CHRISTIE: That’s disconcerting.
AUDREY: It’s really disconcerting. Yeah, that was what I woke up with this morning. Yeah, I’ve just been trying to wrap my head around like what actually happens now if things keep going the way that they’re going, then what? And I keep trying to think of like what are the active and positive steps we can take when it’s not just that Google can do these things and YouTube can do these things by the massive volume. There’s smaller examples. And if that’s true, then what’s our next step?
CHRISTIE: Do you know?
AUDREY: I don’t know. This is like what I think about when I’m trying to do other things. This is like one of the big questions in my head right now and I don’t think anybody knows, is the thing. Like I think to the extent that I’ve read about this, people say, “Well, we should regulate it.” Yeah, I think we probably should. But I also think that because the techniques for creating falsities are out there and because the sort of the social effort is possible, people constructing all these things. And because it doesn’t take a very big online community to create a lot of this stuff, because of all those things, I don’t think that you can…shutting down YouTube would definitely have an impact but I don’t think it erases the problem.

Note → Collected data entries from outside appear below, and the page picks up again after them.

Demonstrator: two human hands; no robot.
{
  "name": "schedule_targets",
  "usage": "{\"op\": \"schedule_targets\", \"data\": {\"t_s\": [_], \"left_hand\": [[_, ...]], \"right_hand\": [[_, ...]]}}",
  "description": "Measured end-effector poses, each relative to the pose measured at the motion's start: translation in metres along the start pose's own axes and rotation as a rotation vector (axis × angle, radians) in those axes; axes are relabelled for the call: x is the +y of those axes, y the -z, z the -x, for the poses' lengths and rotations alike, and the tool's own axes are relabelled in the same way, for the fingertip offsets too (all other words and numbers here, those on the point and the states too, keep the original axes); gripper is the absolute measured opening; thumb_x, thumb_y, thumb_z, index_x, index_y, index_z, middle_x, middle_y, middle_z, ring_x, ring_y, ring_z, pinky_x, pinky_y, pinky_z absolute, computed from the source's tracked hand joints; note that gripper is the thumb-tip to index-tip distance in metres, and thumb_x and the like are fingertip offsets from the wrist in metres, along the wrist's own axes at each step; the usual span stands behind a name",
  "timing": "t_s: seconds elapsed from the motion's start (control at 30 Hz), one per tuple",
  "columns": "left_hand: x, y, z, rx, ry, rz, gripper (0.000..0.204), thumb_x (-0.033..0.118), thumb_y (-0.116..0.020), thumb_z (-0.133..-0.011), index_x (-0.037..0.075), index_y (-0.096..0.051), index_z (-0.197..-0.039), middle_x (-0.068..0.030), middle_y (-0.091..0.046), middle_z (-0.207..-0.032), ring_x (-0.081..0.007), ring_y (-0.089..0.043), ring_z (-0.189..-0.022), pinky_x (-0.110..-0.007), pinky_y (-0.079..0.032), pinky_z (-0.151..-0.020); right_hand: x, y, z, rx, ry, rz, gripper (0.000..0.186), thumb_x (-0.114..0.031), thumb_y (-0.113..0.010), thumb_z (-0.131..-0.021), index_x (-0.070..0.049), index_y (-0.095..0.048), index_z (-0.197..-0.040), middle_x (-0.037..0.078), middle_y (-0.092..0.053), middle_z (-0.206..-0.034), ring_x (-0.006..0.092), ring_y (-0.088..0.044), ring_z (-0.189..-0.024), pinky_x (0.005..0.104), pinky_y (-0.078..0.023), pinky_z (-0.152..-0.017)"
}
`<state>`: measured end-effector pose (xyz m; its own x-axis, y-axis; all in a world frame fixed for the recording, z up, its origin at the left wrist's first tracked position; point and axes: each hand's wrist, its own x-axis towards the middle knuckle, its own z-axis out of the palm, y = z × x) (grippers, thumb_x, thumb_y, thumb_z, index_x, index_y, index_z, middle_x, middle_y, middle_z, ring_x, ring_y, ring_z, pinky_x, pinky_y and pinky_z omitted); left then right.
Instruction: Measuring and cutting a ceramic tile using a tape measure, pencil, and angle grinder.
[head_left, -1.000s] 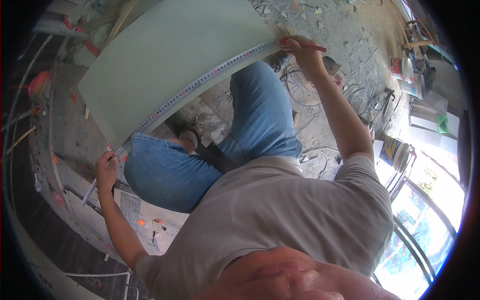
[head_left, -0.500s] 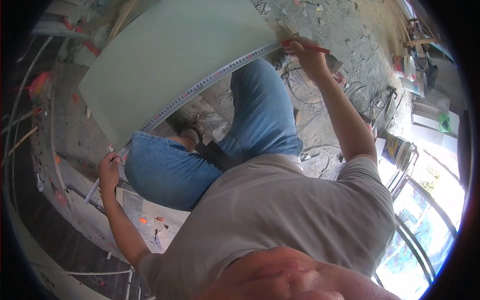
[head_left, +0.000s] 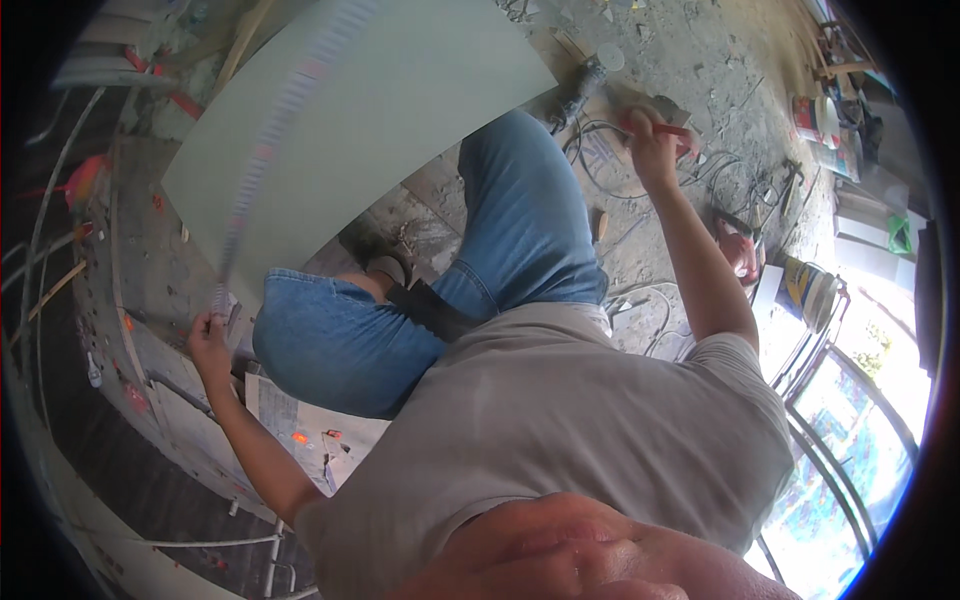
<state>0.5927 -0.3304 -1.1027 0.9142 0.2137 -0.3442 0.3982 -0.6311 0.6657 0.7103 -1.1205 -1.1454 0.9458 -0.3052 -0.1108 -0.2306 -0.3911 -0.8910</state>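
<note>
A large pale grey-green sheet (head_left: 410, 110) lies in front of my knees. At its near left corner, my left hand (head_left: 209, 350) is closed on a tape measure (head_left: 248, 190). The blade runs from that hand far forward across the sheet and is smeared by motion. To the right, past the sheet's right corner, my right hand (head_left: 652, 152) is closed around a slim red pencil (head_left: 672, 130), which looks blurred. This hand is apart from the sheet and the tape.
Beyond the sheet's right corner lies a dark power tool (head_left: 580, 92) with a cable (head_left: 590, 170). Buckets (head_left: 808, 295) stand at the far right. Debris is scattered over the rough floor (head_left: 700, 60). My bent knees (head_left: 320, 340) sit by the sheet's near edge.
My right hand has let go of the tape's end and moved right with the pencil. The tape has swung from the sheet's near edge to across its left part; my left hand still holds it.
</note>
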Motion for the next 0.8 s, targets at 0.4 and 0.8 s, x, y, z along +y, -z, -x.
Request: {"op": "schedule_targets", "data": {"t_s": [0.4,0.8], "left_hand": [[-0.039,-0.024,0.009,0.786,-0.098,-0.813,0.034,0.024,-0.056,-0.103,-0.001,-0.055,-0.127,-0.0123,-0.064,-0.098,-0.0240,-0.060,-0.090,-0.034,-0.048,-0.087],[0.072,-0.054,-0.052,0.064,0.182,-0.127,0.049,0.035,-0.070,-0.096,-0.002,-0.057,-0.126,-0.0123,-0.068,-0.115,-0.0220,-0.062,-0.102,-0.035,-0.047,-0.093]], "right_hand": [[0.199,-0.015,0.119,-0.192,-0.606,0.803,0.050,-0.046,-0.047,-0.095,-0.003,-0.066,-0.111,0.027,-0.069,-0.110,0.0443,-0.064,-0.109,0.0522,-0.049,-0.093],[0.247,-0.047,0.097,-0.469,-0.930,0.168,0.041,-0.040,-0.059,-0.096,-0.007,-0.064,-0.120,0.026,-0.065,-0.124,0.0362,-0.063,-0.118,0.0497,-0.052,-0.093]]}}
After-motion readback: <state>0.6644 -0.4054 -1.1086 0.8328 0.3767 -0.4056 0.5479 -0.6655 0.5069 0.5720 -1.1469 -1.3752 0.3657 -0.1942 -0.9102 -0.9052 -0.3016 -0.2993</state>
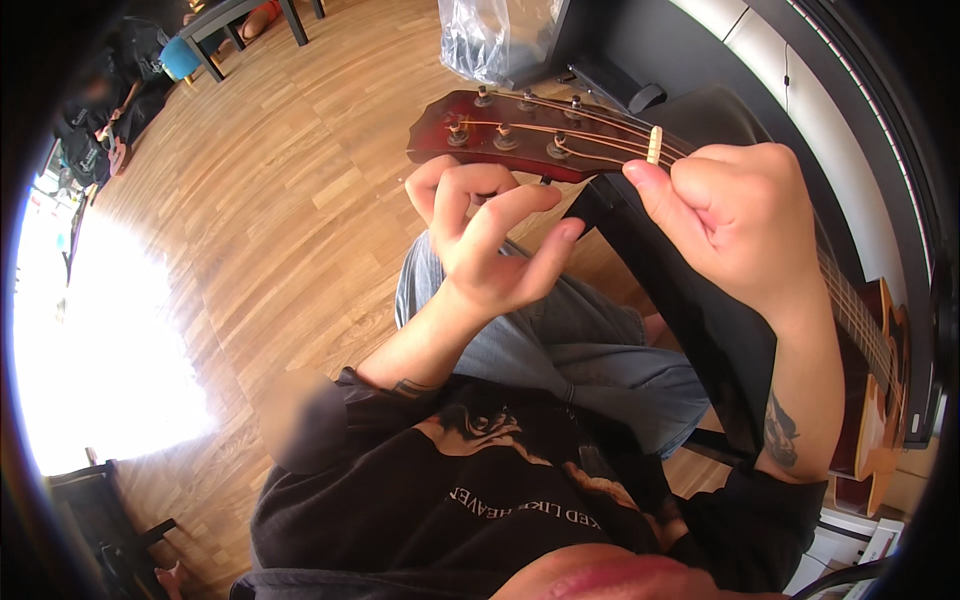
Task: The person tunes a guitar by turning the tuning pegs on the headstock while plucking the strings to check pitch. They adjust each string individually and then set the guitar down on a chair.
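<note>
A guitar's dark red headstock [478, 135] with metal posts lies across the upper middle, strings running right over the pale nut [655, 145]. My left hand [490, 235] is below its near edge, fingers bent around the tuning pegs. The index fingertip is by one peg [546, 180], and the thumb stands apart. My right hand [745, 220] is a fist over the neck just right of the nut, thumb tip beside it. One string [595, 156] curves loosely from its post toward that thumb; what the fist holds is hidden. The guitar's body [875, 420] shows at lower right.
A slanting black panel [690, 300] is under the neck, over my jeans [560, 330]. An electric piano [835, 60] curves along the right. A clear plastic bag [475, 45] stands at the top. A dark-clothed figure with a small guitar-like instrument [117, 155] shows far left.
</note>
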### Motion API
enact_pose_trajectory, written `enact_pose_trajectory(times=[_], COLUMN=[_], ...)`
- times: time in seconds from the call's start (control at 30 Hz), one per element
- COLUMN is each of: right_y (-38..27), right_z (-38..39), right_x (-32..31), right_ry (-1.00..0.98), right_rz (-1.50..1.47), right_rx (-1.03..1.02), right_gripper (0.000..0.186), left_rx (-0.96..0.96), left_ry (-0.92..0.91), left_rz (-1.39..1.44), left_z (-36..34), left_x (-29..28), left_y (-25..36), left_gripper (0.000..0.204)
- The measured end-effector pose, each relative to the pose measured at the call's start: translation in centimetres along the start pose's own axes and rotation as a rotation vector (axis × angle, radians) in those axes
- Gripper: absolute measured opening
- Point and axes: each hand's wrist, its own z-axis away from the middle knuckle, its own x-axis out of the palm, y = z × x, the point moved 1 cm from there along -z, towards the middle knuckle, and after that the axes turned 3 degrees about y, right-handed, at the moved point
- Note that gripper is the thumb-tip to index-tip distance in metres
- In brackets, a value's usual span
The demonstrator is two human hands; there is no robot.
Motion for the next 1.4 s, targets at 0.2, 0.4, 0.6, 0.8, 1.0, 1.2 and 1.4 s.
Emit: enact_pose_trajectory(times=[0.2,0.4,0.6,0.8,1.0,1.2,1.4], right_y=[-0.3,-0.1,-0.3,-0.1,0.1,0.1,-0.1], right_z=[-0.2,-0.3,-0.1,-0.3,-0.1,-0.2,0.0], right_x=[-0.1,-0.3,-0.1,-0.1,-0.1,-0.1,0.0], right_ry=[-0.012,-0.025,-0.025,-0.047,-0.061,-0.082,-0.074], right_rz=[-0.005,0.004,0.010,0.035,0.055,0.049,0.048], right_rx=[0.006,0.008,-0.007,-0.009,-0.032,-0.033,-0.025], right_gripper=[0.053,0.053,0.053,0.053,0.052,0.052,0.051], left_rx=[-0.018,-0.051,0.057,0.074,-0.168,-0.323,-0.075], left_ry=[0.104,0.125,0.153,-0.259,-0.223,-0.105,-0.274], left_rz=[0.027,0.071,0.107,0.040,0.162,0.024,0.009], left_z=[0.3,-0.2,0.1,-1.4,-1.9,-1.9,-1.8], left_x=[-0.2,0.0,0.2,-2.0,-2.5,-2.4,-2.6], left_y=[-0.9,-0.6,-1.1,1.6,2.8,1.6,1.3], left_gripper=[0.047,0.040,0.037,0.027,0.020,0.021,0.022])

CHRISTIE: No, because it’d probably be another service or network people would go to.
AUDREY: Or just a smaller set of things that eventually led up to the same impact. I think we’re in a situation where what technology enables is, I don’t know, it’s harmful in this really big way that we don’t have any control over.
CHRISTIE: I think when I’m thinking about the stuff, I often come back to just the importance of personal connections and building community at a local level. I mean, not to rule out…not to say that it has to be physically local but just continuing to build up those personal relationships. You know what I mean?
AUDREY: I do, yeah.
CHRISTIE: When I’m confused about something online, I end up talking to somebody that I know and trust in real life as a way of sorting that out because I guess that’s going back down to like the core-est level of trust or whatever.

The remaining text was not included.